Daniel Philpott, a University of Notre Dame professor of political science, has received the 2021 Distinguished Scholar Award from the International Studies Association’s Religion and International Relations Section.
Philpott, the section’s awards committee noted, is a key figure in the first generation of scholars to incorporate religion into the study of international relations. His research focuses on the relationship between religion and democracy, ethics, peace-building, reconciliation and religious freedom.
A quarter-century ago, Philpott said, few political scientists were studying religion and global politics — a theory of secularization was dominant, arguing that religion was exiting the stage of history. The 9/11 terrorist attacks changed all of that, he said, and brought religion back to the forefront of the study of world affairs.
“My research, however, has not focused on religion’s capacity for violence, though I have looked at that. Rather, I study religion’s capacity for peace and justice, particularly in the areas of peacebuilding, reconciliation, religious freedom and democratization,” Philpott said. “There is much evidence that religious leaders and communities have made a big difference in all of these ways over the years.”

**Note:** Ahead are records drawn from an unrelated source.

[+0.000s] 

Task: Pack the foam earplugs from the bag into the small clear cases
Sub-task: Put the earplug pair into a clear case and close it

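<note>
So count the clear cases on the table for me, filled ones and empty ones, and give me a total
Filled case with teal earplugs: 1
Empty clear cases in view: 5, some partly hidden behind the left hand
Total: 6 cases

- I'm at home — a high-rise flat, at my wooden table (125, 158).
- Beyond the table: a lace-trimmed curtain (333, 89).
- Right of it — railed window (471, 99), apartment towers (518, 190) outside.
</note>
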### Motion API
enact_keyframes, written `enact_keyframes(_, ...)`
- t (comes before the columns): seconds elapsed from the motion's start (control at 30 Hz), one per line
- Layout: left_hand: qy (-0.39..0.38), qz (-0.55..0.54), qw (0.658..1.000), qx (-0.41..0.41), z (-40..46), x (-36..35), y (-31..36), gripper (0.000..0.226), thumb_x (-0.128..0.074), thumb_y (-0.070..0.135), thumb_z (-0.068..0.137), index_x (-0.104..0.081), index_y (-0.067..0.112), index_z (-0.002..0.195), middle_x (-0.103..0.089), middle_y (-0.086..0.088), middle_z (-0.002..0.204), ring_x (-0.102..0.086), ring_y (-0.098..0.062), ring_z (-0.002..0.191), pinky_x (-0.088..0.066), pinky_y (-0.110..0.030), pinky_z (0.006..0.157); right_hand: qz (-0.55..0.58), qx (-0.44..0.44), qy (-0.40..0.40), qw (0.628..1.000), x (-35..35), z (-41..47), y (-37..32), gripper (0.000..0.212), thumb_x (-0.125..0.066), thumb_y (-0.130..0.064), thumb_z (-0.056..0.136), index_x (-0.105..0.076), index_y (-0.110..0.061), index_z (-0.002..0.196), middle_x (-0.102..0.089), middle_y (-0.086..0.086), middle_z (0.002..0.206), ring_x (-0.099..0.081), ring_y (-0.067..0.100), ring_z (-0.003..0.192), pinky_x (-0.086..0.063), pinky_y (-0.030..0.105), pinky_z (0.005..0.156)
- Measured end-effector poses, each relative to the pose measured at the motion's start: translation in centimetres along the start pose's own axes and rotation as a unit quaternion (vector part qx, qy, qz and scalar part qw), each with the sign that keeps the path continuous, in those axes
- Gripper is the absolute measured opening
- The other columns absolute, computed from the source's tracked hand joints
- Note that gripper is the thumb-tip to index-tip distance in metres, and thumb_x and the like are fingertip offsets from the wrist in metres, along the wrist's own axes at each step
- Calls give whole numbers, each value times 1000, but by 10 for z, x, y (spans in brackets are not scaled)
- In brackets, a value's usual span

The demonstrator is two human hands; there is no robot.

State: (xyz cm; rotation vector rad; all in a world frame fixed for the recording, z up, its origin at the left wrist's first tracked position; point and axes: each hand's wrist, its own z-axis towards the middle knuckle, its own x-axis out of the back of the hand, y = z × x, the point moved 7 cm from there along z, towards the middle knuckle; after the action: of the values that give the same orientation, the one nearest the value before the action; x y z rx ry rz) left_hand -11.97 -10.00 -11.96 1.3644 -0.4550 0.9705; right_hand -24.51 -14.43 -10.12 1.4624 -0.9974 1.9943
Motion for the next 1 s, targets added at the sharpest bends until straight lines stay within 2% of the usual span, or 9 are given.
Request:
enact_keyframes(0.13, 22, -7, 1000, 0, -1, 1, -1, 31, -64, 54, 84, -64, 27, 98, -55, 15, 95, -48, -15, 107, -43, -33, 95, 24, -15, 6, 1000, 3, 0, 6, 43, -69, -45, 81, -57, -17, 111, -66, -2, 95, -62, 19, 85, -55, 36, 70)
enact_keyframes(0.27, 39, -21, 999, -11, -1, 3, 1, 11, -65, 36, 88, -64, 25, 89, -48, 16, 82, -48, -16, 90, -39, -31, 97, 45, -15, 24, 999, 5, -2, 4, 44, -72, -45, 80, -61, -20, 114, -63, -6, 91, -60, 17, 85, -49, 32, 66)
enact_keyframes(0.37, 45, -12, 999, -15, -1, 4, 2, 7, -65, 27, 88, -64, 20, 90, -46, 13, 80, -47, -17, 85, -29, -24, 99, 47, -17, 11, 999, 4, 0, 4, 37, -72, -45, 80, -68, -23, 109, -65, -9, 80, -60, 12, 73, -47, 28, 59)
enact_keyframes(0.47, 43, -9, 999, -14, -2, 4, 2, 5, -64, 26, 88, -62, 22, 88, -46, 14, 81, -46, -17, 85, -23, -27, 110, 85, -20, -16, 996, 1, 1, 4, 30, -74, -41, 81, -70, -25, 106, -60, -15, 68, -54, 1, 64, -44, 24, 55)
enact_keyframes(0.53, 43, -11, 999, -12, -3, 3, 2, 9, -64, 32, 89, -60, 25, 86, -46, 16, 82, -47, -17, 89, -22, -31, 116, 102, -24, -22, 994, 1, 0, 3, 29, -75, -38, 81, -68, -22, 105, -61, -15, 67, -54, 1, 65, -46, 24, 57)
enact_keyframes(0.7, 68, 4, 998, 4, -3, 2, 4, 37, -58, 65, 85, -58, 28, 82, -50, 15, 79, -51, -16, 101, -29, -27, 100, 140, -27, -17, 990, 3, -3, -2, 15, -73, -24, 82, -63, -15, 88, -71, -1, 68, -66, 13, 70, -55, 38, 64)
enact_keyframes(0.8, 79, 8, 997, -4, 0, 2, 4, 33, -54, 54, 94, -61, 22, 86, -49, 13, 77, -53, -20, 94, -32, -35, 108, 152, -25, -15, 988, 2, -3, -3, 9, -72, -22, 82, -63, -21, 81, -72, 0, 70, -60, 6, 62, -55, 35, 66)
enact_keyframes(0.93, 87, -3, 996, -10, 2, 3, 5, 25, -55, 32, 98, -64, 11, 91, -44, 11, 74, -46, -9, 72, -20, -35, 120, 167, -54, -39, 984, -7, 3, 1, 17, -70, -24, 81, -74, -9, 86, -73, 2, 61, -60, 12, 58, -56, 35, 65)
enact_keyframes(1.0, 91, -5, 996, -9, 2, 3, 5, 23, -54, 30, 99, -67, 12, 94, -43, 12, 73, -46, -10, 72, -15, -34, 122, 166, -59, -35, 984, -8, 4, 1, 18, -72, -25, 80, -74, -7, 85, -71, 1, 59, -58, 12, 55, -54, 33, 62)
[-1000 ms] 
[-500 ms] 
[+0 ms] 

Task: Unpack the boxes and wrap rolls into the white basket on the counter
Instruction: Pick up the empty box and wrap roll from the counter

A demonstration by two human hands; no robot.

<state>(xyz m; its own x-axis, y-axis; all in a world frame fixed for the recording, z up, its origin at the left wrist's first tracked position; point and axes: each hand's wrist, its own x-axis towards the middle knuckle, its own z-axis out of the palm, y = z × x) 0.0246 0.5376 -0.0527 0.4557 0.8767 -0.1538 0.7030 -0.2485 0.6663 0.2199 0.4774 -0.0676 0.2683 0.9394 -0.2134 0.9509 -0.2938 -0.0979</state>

Beyond research, Philpott has pursued service work and activism around the globe, including working with religious leaders in Kashmir and Central Africa on peace and reconciliation, and he conducted a major study of forgiveness in the wake of armed violence in Uganda.
“The selection committee has high hopes about Professor Philpott’s intellectual influence into the future, on the next generation of [international relations] and religion scholars,” the committee wrote. “The [international relations] discipline is now global, [and] interreligious dialogue on global political issues is a part of a globalizing world.”
Philpott earned his doctorate in 1996 from Harvard University, then spent five years on the faculty at the University of California, Santa Barbara before coming to Notre Dame in 2001. His monographs include “Revolutions in Sovereignty” (Princeton, 2001), “God’s Century: Resurgent Religion in Global Politics” (Norton, 2011, co-authored with Monica Duffy Toft and Timothy Samuel Shah), “Just and Unjust Peace: An Ethic of Political Reconciliation” (Oxford, 2012) and “Religious Freedom in Islam: The Fate of a Universal Human Right in the Muslim World” (Oxford, 2019).
Philpott was honored by the ISA section at its annual conference earlier this month, which included a panel discussion on Philpott’s work and influence by eight other scholars from the field.
“Receiving an award such as this makes me reflect on all those on whom my studies have depended so thoroughly — parents, family, friends, teachers, students, colleagues, and indeed the grace of God,” Philpott said. “I am immensely grateful to have worked at Notre Dame over the past two decades, an ideal setting in which to study religion and global politics.”